▶ _EXERCISE BRIEF_: Where "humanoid" occurs in a line of the entries below, copy that line.

▶ _RECORDS PROVIDED_:
########################################

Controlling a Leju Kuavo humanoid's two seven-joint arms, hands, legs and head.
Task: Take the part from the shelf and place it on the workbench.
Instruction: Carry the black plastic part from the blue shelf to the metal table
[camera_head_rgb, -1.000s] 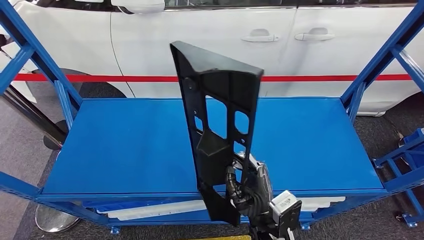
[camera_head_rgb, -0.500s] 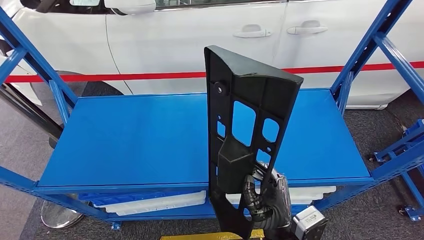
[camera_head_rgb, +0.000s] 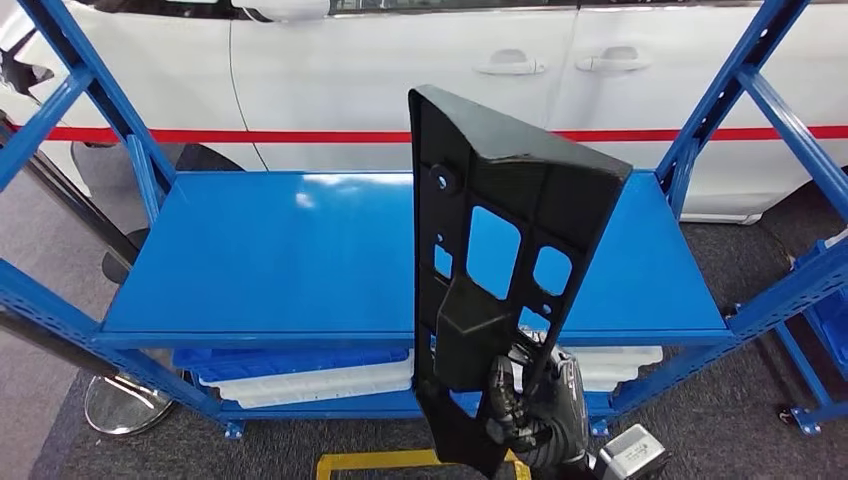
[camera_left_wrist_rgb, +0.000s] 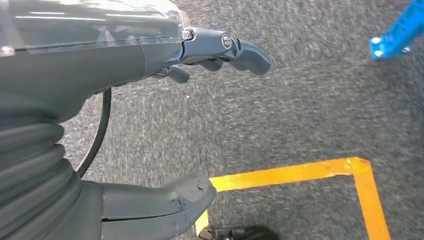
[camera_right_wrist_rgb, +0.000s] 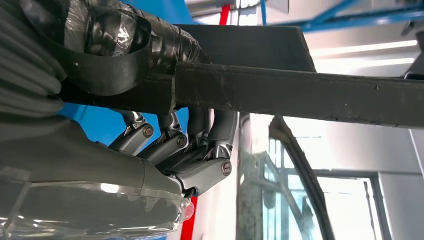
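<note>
The right hand (camera_head_rgb: 530, 410) grips the black part (camera_head_rgb: 490, 260) at its lower end, fingers (camera_right_wrist_rgb: 200, 150) wrapped around its edge; its long axis stands upright, above the hand and before the blue shelf (camera_head_rgb: 300, 260). The left hand (camera_left_wrist_rgb: 165, 120) hangs with fingers spread, holding nothing

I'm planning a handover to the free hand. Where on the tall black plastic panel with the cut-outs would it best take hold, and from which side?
Probably the narrow left edge of the black plastic panel, approached from the robot's left. The panel stands upright, the right hand grips its lower end, and the wide top would be harder to close fingers around. The left hand hangs over the grey carpet.
</note>
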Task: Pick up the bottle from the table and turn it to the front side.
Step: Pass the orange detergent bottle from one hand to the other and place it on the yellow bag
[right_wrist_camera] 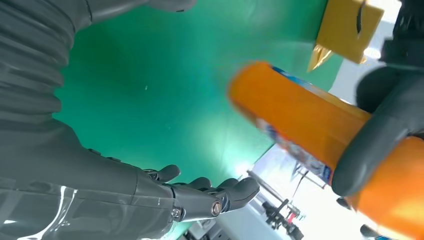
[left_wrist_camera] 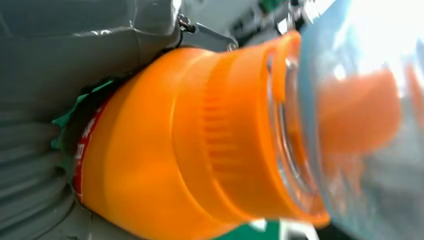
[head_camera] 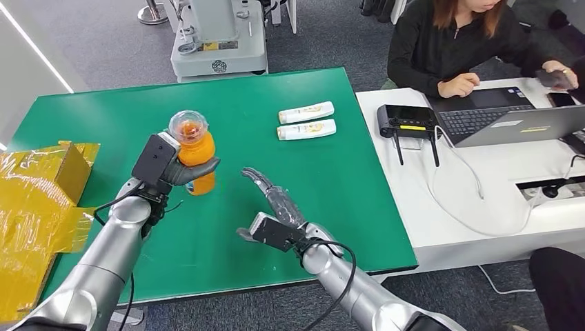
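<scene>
An orange juice bottle (head_camera: pixel 195 153) with a clear domed cap is held upright just above the green table (head_camera: pixel 276 89), gripped around its body by my left hand (head_camera: pixel 172 167). In the left wrist view the bottle's orange neck and cap (left_wrist_camera: pixel 215 145) sit very close, with my left hand (left_wrist_camera: pixel 45 75) behind them. My right hand (head_camera: pixel 272 207) hovers to the right of the bottle, fingers spread, holding nothing. In the right wrist view the bottle (right_wrist_camera: pixel 310 125) shows with a left-hand finger (right_wrist_camera: pixel 380 140) wrapped over it, apart from my right hand's fingers (right_wrist_camera: pixel 210 192).
Two white tubes (head_camera: pixel 306 121) lie side by side at the table's far right. A yellow cardboard box (head_camera: pixel 38 200) sits at the left edge. A person works at a laptop (head_camera: pixel 510 117) on the white desk to the right, beside a black router (head_camera: pixel 408 121).
</scene>
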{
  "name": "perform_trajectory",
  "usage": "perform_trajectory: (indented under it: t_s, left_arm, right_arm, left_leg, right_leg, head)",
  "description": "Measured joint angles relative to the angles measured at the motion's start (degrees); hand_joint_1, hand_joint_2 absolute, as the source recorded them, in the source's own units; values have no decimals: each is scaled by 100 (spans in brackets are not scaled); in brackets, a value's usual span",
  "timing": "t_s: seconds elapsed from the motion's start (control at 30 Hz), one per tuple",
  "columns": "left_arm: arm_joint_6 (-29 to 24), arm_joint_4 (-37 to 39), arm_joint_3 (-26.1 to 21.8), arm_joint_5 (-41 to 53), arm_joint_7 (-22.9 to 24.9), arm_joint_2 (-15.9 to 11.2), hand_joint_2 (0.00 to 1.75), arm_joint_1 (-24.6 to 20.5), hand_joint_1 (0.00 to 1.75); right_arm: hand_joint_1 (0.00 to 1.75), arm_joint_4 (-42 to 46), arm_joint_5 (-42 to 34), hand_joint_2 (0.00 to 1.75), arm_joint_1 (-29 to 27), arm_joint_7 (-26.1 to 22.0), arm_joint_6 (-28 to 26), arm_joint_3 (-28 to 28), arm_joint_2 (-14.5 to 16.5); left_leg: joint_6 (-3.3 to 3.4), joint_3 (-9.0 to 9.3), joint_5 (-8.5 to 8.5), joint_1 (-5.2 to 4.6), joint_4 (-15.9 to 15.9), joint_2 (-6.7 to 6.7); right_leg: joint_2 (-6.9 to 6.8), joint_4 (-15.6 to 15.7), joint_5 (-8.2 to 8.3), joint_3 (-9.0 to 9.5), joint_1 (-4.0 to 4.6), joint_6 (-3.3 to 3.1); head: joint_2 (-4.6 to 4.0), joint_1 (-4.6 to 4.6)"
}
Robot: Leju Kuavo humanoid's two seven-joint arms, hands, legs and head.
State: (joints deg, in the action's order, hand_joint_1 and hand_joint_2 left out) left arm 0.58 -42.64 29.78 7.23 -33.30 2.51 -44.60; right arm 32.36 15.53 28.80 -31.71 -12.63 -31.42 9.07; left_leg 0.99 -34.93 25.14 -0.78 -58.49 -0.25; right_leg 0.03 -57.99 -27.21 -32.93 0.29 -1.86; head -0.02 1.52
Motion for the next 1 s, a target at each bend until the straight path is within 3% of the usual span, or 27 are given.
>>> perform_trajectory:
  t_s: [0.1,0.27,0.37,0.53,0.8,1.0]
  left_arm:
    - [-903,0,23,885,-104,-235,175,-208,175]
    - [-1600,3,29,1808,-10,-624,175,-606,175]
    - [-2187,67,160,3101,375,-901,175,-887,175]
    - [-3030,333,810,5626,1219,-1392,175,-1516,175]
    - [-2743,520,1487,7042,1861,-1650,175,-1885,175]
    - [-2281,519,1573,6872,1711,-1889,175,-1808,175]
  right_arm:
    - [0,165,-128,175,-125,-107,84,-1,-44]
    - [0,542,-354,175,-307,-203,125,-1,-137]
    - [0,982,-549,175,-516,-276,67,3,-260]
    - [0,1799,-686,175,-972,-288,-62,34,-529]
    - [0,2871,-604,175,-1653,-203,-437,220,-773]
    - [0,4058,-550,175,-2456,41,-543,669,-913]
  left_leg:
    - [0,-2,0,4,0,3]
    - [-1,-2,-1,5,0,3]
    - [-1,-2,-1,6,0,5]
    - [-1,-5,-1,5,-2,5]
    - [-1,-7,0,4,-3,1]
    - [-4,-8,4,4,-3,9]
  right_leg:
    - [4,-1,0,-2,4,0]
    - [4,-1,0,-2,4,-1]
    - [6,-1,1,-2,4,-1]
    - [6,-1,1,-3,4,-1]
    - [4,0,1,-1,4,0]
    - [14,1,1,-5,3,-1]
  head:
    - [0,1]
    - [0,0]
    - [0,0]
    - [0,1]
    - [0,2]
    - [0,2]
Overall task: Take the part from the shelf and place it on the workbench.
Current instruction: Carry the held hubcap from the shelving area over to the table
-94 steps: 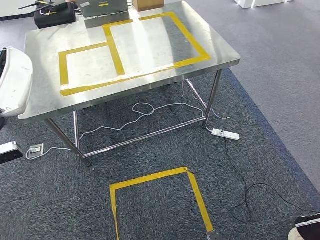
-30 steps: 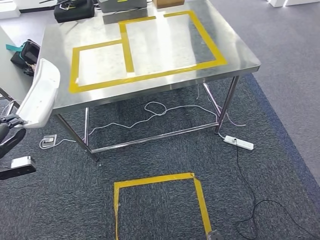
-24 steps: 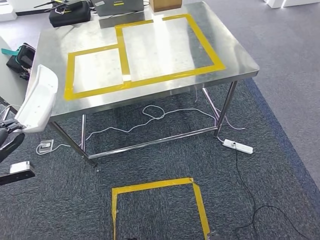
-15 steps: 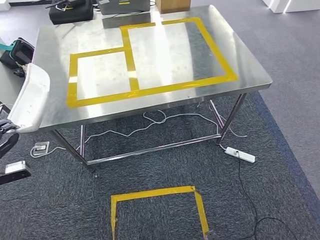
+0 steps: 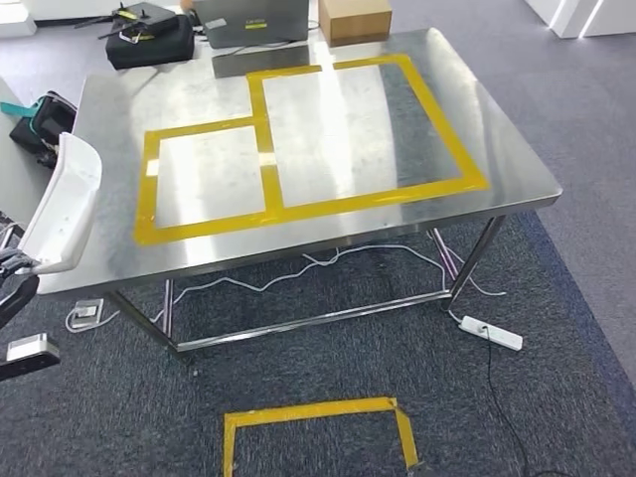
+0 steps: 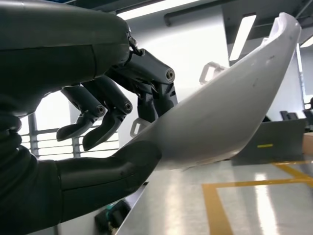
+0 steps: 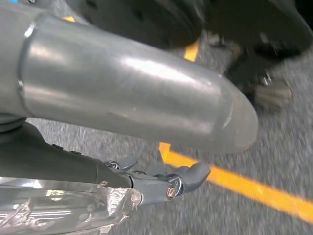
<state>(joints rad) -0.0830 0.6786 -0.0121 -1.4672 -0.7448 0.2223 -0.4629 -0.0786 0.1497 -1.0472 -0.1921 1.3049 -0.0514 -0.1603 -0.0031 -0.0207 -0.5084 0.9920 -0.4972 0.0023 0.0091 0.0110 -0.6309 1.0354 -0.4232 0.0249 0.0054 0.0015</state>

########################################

▶ _REPLY TO THE TASK_:
Controlling a Leju Kuavo humanoid's two seven-joint arms, hands, legs and head.
Robot: Leju Kuavo humanoid's two seven-joint arms, hands, legs and head.

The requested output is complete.